_Task goal_
Provide only the number of lines below in which the string "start" occurs.

-----

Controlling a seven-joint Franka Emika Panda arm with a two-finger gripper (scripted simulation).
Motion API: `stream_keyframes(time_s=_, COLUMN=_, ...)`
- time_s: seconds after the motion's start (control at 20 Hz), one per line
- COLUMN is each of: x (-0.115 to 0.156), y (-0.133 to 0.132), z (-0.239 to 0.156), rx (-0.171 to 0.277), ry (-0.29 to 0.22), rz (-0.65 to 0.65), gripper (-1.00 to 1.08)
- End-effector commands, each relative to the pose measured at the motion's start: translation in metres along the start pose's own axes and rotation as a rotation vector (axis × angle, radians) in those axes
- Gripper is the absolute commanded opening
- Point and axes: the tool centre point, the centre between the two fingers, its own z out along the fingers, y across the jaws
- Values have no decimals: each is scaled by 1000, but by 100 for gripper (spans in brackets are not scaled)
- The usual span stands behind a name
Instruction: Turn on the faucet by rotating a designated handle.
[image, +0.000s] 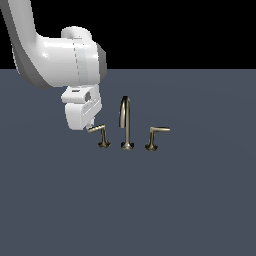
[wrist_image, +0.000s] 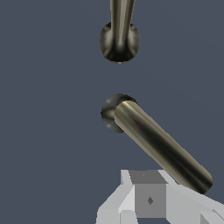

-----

_Reply_
2